Opposition leader Kamla Persad Bissessar said that opposition legislators were insisting that there were some measures within the bill that infringed upon the human rights of Trinidad and Tobago nationals and dismissed government statements that they were fearful of the bill being passed.
“If we so afraid of it we would not ask for a joint select committee, we would have just sat here,” she said, adding “but from day one we said put it to a joint select committee”.
She said there were many reasons the opposition wanted the matter to go before the JSC, saying “we do not trust that government.
“We do not trust them and where it is that fundamental rights are going to be violated as in this legislation, complex and far reaching clauses, over reaching …then that is an ideal kind of piece of legislation to go before a joint select committee,” she said.
“This is complex, too far reaching for us to close our eyes and say we are happy with the the four-page thing put out by the government, we are happy with the undertakings and we have seen shifting deadlines,” she said, adding “we have been shown no evidence of these deadlines”.

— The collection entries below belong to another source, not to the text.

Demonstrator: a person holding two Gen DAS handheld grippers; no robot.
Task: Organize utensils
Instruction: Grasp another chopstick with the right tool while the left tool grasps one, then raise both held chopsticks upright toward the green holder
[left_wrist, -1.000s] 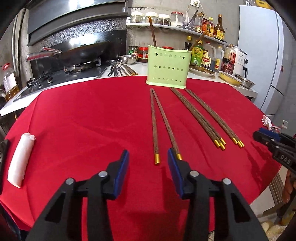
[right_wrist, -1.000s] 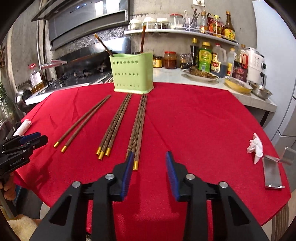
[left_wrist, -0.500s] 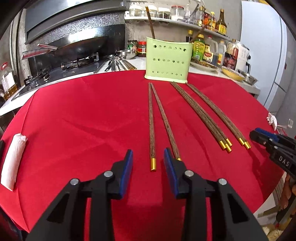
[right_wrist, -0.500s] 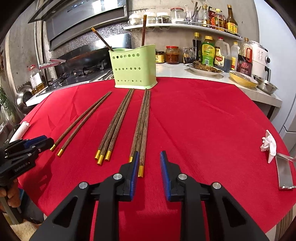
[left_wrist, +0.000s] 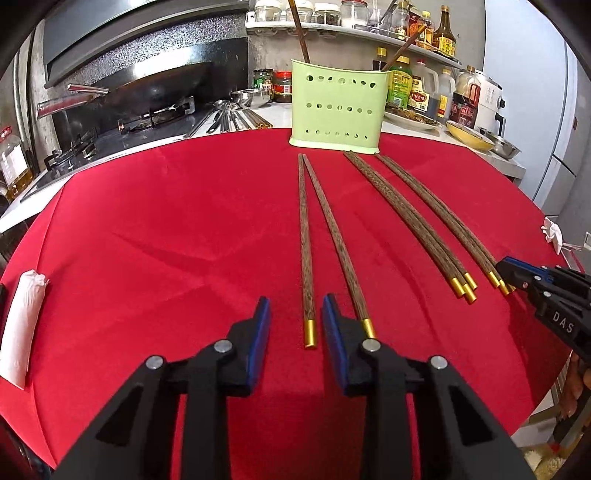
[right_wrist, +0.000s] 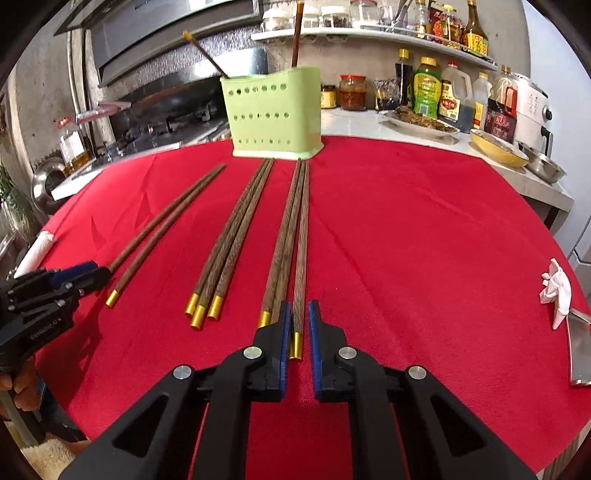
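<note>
On the red table (left_wrist: 147, 229), our left claw (left_wrist: 295, 325) has been closing but sits loose around one gold-tipped chopstick (left_wrist: 306, 251). Our right claw (right_wrist: 297, 332) just clamped another chopstick (right_wrist: 301, 258). That green holder (right_wrist: 273, 114) stands at the far edge.

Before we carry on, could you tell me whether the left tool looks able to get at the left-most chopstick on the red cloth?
Probably yes. The left tool already has the gold tip of that chopstick between its closing blue pads, and nothing lies over it; its partner chopstick sits just outside the right pad.
</note>
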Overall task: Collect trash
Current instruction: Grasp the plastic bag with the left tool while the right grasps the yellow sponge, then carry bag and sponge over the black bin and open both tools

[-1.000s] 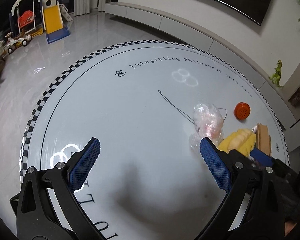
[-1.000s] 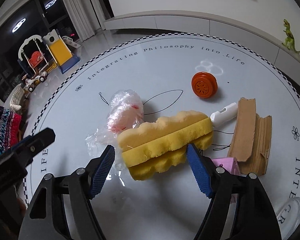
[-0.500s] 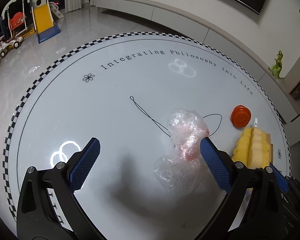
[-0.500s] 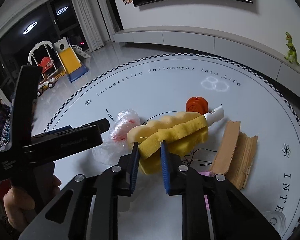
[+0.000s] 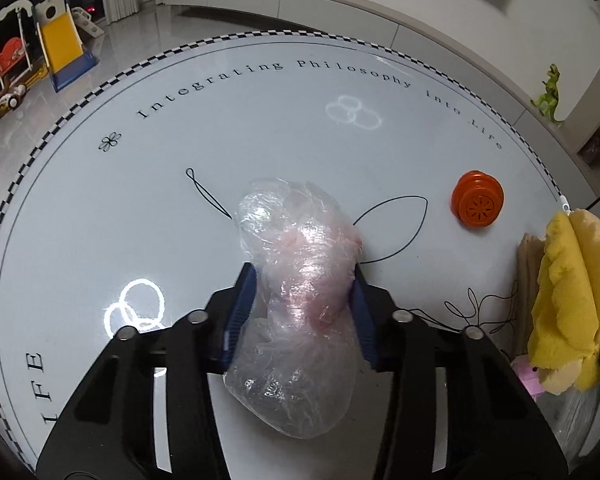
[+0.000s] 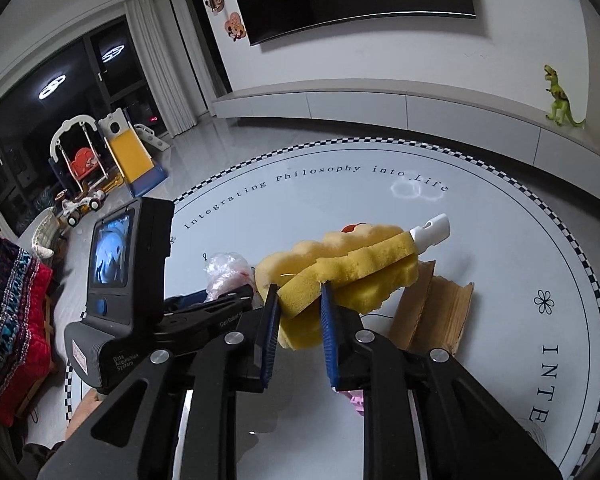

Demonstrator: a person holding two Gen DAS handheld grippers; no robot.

The government and the opposition legislators have been at odds over the passage of the legislation enacted by the United States government in March 2010.
It requires foreign financial institutions to report directly to the US Internal Revenue Service (IRS) all clients who are US citizens, green card holders living in the US or abroad, or foreign entities in which US taxpayers hold a substantial ownership interest.

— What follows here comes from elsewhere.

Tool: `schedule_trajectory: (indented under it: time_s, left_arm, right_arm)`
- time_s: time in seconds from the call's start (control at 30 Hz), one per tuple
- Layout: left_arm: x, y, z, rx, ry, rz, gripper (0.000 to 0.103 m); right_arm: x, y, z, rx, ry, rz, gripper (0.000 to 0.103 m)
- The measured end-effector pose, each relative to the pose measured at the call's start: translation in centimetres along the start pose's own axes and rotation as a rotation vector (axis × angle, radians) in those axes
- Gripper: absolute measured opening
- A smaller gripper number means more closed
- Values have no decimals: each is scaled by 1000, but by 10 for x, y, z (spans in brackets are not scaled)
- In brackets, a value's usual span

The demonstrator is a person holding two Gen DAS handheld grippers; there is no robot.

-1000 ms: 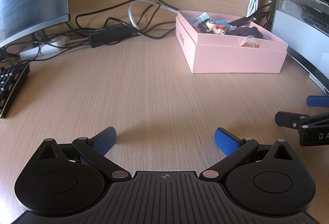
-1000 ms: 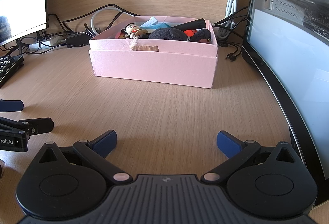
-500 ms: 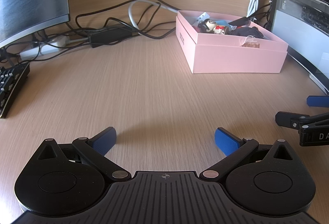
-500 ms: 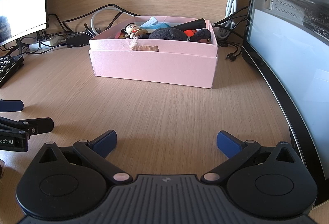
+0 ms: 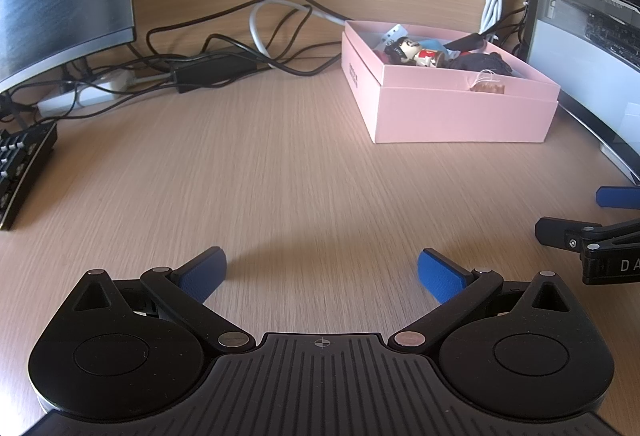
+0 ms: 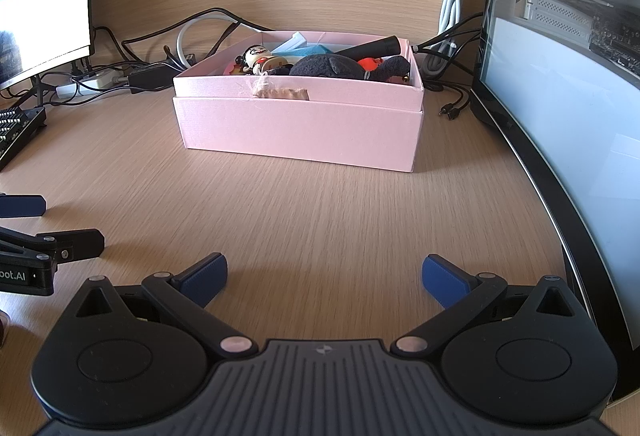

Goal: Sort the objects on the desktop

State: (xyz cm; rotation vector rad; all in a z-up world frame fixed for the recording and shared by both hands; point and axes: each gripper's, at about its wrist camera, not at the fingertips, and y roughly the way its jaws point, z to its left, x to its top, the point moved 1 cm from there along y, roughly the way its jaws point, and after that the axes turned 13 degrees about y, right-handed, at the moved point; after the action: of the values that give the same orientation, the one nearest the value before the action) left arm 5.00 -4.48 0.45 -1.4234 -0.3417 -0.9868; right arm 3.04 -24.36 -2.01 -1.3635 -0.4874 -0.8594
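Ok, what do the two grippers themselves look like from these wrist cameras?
Both match: the left gripper and the right gripper have matte black bodies with a ribbed centre, two round discs, silver pivot pins and black link arms ending in blue textured pads. Seen side-on, each carries white lettering, only partly readable. No cables, hands or sleeves show.

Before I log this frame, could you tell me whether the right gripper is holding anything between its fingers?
No, the right gripper stands wide open over bare desk, well short of the pink box.
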Motion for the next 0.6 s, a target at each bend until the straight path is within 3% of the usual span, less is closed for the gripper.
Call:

The deadline for passing the legislation is the end of February and the government needs the support of the opposition for the special majority needed to pass the bill.
Earlier this week, the US Embassy here, said outgoing Ambassador to Trinidad and Tobago, John Estrada, had travelled to Washington to “meet with Treasury to discuss FATCA and how best to dispel unfounded speculation and ensure enactment of appropriate legislation to comply with this U.S. law regarding U.S. citizen taxpayers”.
Imbert told legislators that the Opposition leader had written to Prime Minister Dr. Keith Rowley suggesting that he write the US president elect wanting to know his incoming administration’s “intention with respect to the FATCA legislation.
“You ever hear more absurdity Madam Speaker. We must write Donald Trump and ask him if he is going to repeal FACTA. That is not how it works. This is a law passed by Congress, by the Republican Senate…This is a law passed by them. The Republicans control the Senate and the Congress Madam Speaker but we must write Donald Trump and ask him if he going to repeal FATCA.
“You really think that the President (elect) of the United States has time with this. What they have time with is to see whether we are going to be compliant, whether Trinidad and Tobago is a serious country,’ Imbert added.